All authors report domestic cattle as the chief host. Minning (1934) also noted specimens from a domestic horse and Theiler (1943B) from domestic sheep and goats. Bück (1935,1948A,C) found material on domestic sheep and Buck and Ramambazafy (1950) on domestic horses. The only wild animal known to have served as a host in Africa is a lion (Theiler 1943B).

Anastos (1950) reports chiefly domestic cattle but also a variety of other domestic animals as hosts of B. microplus in Indonesia. He noted that records from wild mammals and birds and from domestic chickens are extant.

BIOLOGY IN ETHIOPIAN AND MALAGASY FAUNAL REGIONS

Life Cycle

This is a single host tick. Engorged females leave the host from 35 to 149 days after having attached as larvae, and there may be from two to three generations a year in South Africa (Lounsbury 1905).

Wilson (1946) observed no seasonal periodicity of adults in Nyasaland. He found larvae with nymphs and adults on cattle only once. Nymphs and adults were usually found together. Nymphs and adults are almost constantly restricted to the udders, flanks, and belly; larvae to the inner side of the ears of the host.

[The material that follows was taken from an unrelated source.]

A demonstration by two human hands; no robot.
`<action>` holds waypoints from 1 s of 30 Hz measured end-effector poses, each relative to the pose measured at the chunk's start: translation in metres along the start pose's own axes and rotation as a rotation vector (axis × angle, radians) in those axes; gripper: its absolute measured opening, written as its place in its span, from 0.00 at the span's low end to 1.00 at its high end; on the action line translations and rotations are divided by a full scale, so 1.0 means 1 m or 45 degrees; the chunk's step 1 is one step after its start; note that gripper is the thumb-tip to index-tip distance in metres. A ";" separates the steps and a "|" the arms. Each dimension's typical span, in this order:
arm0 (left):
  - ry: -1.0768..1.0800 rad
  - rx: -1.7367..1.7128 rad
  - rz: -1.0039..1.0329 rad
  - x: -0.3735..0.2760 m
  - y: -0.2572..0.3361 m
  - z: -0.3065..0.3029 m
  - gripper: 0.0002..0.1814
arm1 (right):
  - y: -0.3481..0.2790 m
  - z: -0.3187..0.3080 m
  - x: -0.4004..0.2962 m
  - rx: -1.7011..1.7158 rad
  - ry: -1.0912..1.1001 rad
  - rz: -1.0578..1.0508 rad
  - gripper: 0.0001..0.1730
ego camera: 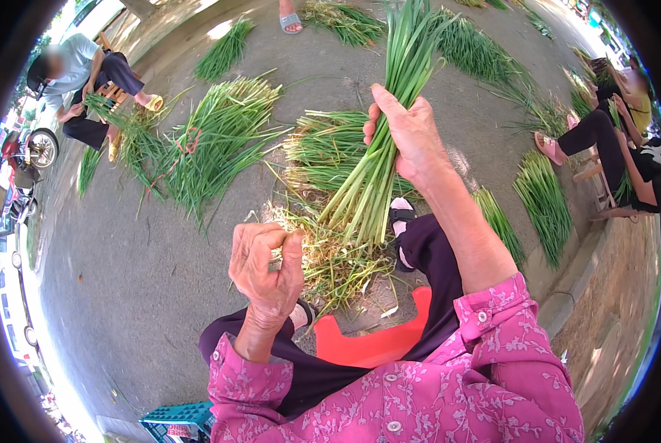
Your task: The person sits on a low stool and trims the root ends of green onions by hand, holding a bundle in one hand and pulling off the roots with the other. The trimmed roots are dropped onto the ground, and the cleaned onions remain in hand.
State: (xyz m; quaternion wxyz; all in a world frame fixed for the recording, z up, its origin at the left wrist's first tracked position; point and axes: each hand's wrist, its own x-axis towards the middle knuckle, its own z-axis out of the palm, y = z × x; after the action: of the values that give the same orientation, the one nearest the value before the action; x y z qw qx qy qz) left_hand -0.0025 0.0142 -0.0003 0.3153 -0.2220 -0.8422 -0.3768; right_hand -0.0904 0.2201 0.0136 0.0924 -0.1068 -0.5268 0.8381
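Note:
Raised before me, my right hand (pixel 410 130) is closed around the middle of a bunch of green garlic chives (pixel 372 177). Its pale cut stems point down toward me and its leaves point away. My left hand (pixel 266 263) hangs lower and to the left, fingers curled and thumb tip against the index finger; nothing shows in its grasp. Below the bunch, a heap of trimmed dry leaves and scraps (pixel 336 266) covers the ground between my feet. Just beyond it lies a stacked pile of chives (pixel 330 141), partly hidden by the held bunch.
I sit on a red plastic stool (pixel 369 340). A loose chive pile tied with red string (pixel 219 133) lies left; more bundles (pixel 543 207) lie right, near a curb (pixel 574 282). A teal crate (pixel 178 415) stands behind left. Seated people (pixel 75 83) work at both sides.

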 end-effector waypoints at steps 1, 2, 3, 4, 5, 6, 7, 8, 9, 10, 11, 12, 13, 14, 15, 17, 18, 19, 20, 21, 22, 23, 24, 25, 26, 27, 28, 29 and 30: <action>-0.036 -0.029 -0.030 -0.001 0.000 -0.001 0.09 | 0.000 0.001 -0.001 0.000 0.004 0.012 0.11; -0.071 -0.057 -0.059 -0.002 -0.001 -0.002 0.08 | -0.001 0.003 -0.002 0.000 0.008 0.023 0.11; -0.106 -0.088 -0.087 -0.001 -0.001 -0.003 0.07 | -0.002 0.004 -0.002 0.001 0.012 0.032 0.11; -0.124 -0.106 -0.057 -0.001 -0.002 -0.003 0.08 | -0.002 0.005 -0.002 0.003 0.015 0.036 0.11; -0.142 -0.124 -0.027 0.000 -0.003 -0.001 0.08 | -0.002 0.006 -0.002 0.005 0.018 0.040 0.11; -0.161 -0.143 0.003 0.001 -0.003 0.001 0.09 | -0.002 0.006 -0.002 0.008 0.022 0.045 0.11; -0.149 -0.169 -0.012 0.001 -0.003 0.003 0.09 | -0.001 0.006 -0.002 0.010 0.017 0.045 0.11; -0.137 -0.195 -0.027 0.001 -0.002 0.005 0.10 | -0.001 0.005 -0.002 0.012 0.011 0.045 0.12; -0.125 -0.226 -0.041 0.002 -0.002 0.008 0.11 | -0.001 0.004 -0.001 0.012 0.009 0.044 0.12; -0.127 -0.253 -0.124 0.004 0.001 0.009 0.11 | -0.002 0.003 -0.001 0.015 0.008 0.040 0.12; -0.130 -0.279 -0.207 0.007 0.004 0.009 0.12 | -0.002 0.002 0.000 0.018 0.006 0.036 0.12; -0.132 -0.300 -0.291 0.008 0.006 0.009 0.12 | -0.002 0.002 0.000 0.026 0.002 0.034 0.12; -0.157 -0.322 -0.327 0.008 0.006 0.008 0.13 | -0.002 0.003 -0.001 0.027 0.007 0.043 0.13; -0.182 -0.344 -0.363 0.007 0.006 0.008 0.14 | -0.003 0.003 -0.002 0.029 0.013 0.052 0.13; -0.205 -0.367 -0.400 0.007 0.006 0.008 0.15 | -0.003 0.004 -0.002 0.028 0.018 0.060 0.13; -0.277 -0.401 -0.394 0.007 0.003 0.008 0.17 | -0.002 0.005 -0.002 0.037 0.015 0.072 0.13; -0.311 -0.418 -0.391 0.007 0.001 0.008 0.18 | -0.002 0.006 -0.003 0.041 0.013 0.077 0.13; -0.358 -0.484 -0.449 0.006 0.000 0.010 0.18 | -0.001 0.006 -0.003 0.048 -0.001 0.080 0.14; -0.405 -0.551 -0.506 0.005 0.000 0.013 0.18 | 0.000 0.006 -0.003 0.056 -0.014 0.083 0.14; -0.452 -0.617 -0.564 0.004 0.000 0.014 0.18 | 0.000 0.007 -0.004 0.063 -0.028 0.087 0.14; -0.493 -0.724 -0.692 0.004 0.001 0.014 0.17 | 0.000 0.007 -0.004 0.063 -0.030 0.097 0.14; -0.532 -0.831 -0.820 0.004 0.003 0.014 0.15 | 0.000 0.008 -0.005 0.063 -0.032 0.106 0.14; -0.571 -0.939 -0.949 0.005 0.004 0.014 0.14 | 0.000 0.009 -0.005 0.062 -0.033 0.115 0.14; -0.562 -1.012 -1.017 0.006 0.004 0.013 0.13 | 0.001 0.009 -0.006 0.058 -0.038 0.107 0.15; -0.552 -1.085 -1.085 0.007 0.005 0.013 0.13 | 0.001 0.009 -0.006 0.055 -0.043 0.098 0.15; -0.542 -1.161 -1.151 0.008 0.005 0.013 0.12 | 0.001 0.009 -0.006 0.050 -0.046 0.088 0.15; -0.529 -1.174 -1.164 0.007 0.005 0.014 0.11 | 0.002 0.010 -0.006 0.057 -0.051 0.068 0.14; -0.517 -1.187 -1.177 0.007 0.007 0.016 0.11 | 0.005 0.011 -0.008 0.064 -0.056 0.048 0.14; -0.504 -1.198 -1.189 0.008 0.008 0.017 0.10 | 0.006 0.014 -0.009 0.073 -0.061 0.028 0.13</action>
State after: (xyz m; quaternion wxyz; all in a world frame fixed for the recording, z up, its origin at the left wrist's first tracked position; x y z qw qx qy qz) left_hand -0.0095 0.0333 -0.0002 -0.1693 -0.0138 -0.6382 -0.7509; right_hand -0.0861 0.2033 0.0146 0.0736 -0.0896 -0.5036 0.8561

Elsewhere, a number of biological studies on this species have been reported. Among these are Sapre (1940) for high altitudes in India, Tate (1941) for Puerto Rico, Legg (1930) for Australia.

Ecology

As already stated, B. microplus occurs only locally in Africa but where present it may be very common. In Northern Province of Nyasaland it is more numerous on cattle than B. decoloratus (Wil son 1946). In the Malagasy Region, B. microplus is largely a lowland species with scattered foci around urban highland localities (Bück 1948A,C). In Africa it survives best in natural forest conditions (Theiler 1943B).

Early in the century, the range of B. microplus in eastern and southern Africa was wider than it now is, probably because of more frequent importation of infested cattle from Madagascar at that time. Climatic conditions have reduced these populations to their present more localized foci (Theiler 1943B) but exten sions of these infestations should be anticipated. This tick was introduced into southern Africa after the 1896 rinderpest outbreak (Theiler and Robinson 1954).

REMARKS

A misshapen specimen has been described and illustrated by Santos Dias (1955A). My collection contains two gynandromorphs.

The synonymous B. australis Fuller, 1899, was described in South African literature. Fuller also gave a differential diagnosis for the three forms presently recognized as comprising this genus.

DISEASE RELATIONS

Unstudied in Africa. The following references are for the Americas, Asia, and Australia.

Cattle: Redwater or Texas fever (Babesia bigemina). Babesiosis (Babesia berbera). Anaplasmosis or gallsickness (Anaplasma marginale).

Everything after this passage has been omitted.